I love film, don't get me wrong. There's something just insanely special about permanently capturing light onto a physical object, as opposed to mere digital image sensor. The whole concept of that particular frame on the negative actually having been where it was taken just makes the photograph feel more intimate and personal. Call it nostalgia (even though I'm a youngin'), or call it hipster vintage. Either way, film is something that I just can't seem to detach myself from.
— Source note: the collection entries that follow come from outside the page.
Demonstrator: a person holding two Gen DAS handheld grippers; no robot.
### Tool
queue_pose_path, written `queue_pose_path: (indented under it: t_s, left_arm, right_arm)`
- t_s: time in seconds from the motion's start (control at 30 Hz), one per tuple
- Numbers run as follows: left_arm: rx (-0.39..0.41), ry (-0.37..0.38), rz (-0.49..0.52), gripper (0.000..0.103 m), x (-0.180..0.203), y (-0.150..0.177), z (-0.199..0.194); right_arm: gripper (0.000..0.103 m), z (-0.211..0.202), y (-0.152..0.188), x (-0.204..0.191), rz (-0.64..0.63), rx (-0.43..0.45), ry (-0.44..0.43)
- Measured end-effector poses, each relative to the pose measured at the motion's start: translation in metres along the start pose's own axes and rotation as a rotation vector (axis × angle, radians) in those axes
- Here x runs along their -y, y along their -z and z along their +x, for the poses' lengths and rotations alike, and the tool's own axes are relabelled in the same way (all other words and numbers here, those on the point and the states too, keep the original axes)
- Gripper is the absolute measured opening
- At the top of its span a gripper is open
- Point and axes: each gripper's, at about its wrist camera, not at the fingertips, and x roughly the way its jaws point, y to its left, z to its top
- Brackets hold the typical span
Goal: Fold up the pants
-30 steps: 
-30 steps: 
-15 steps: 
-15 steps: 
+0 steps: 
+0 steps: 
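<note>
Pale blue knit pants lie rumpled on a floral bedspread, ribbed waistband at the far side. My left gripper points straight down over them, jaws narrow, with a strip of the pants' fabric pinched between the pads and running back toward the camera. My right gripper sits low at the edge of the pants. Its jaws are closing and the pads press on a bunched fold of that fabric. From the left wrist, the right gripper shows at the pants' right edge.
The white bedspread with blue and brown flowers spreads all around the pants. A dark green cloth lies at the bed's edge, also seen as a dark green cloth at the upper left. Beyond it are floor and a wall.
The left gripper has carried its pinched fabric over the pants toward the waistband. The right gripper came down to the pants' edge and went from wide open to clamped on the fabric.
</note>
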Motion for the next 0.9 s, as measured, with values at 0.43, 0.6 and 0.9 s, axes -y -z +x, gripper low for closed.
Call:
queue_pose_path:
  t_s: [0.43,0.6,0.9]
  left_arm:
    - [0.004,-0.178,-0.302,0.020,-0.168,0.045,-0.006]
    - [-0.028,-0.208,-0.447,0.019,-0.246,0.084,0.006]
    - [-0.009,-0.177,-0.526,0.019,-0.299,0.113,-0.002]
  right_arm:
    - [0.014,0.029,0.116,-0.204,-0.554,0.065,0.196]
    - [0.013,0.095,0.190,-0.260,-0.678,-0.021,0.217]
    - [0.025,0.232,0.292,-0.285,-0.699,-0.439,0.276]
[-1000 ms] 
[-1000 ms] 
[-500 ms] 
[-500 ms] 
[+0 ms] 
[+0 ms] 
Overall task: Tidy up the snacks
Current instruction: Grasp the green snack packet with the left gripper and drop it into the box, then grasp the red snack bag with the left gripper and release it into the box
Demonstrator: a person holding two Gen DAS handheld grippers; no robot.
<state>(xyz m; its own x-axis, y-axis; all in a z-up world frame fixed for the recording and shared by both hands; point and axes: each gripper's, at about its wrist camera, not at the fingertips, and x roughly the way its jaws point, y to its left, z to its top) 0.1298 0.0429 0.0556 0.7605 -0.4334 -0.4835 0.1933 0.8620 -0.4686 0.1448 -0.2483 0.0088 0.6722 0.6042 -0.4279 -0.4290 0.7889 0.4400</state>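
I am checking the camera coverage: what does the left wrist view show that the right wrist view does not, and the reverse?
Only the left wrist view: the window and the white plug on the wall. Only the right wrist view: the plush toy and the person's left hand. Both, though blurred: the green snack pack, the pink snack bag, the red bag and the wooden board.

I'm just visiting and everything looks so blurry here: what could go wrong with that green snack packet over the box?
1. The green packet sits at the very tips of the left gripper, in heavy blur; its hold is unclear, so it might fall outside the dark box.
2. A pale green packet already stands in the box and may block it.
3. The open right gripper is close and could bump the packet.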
That being said, dealing with film is one of the most annoying things in the entire world. First of all, it costs a lot of money. If you can manage to find cheap C-41 film for $2 a roll, then develop just the negatives at a big-box retailer for another $2 a roll, you've already cost yourself $4 for anywhere from 24 to 36 exposures. Add on top of this the time you spend having to scan the negatives into a digital environment, and multiply this by however many rolls you plan to shoot, and you've just gained yourself a load of misery. To make matters worse, the film cameras I use are both unreliable. Sure, the results are often interesting and add a level of charm to the image, but I just wish my FED-3 at least had an exposure meter.
Still, I just can't shake the desire to shoot on film. Last year, I would shoot on cheap black and white film from China and develop it myself in a daylight loading tank with my trusty bottle of Diafine. Sadly, I needed money at the time, and decided to sell off much of that equipment. No matter how hard I try though, I know that I'll always come back to film, if only for a roll or two a couple times a year.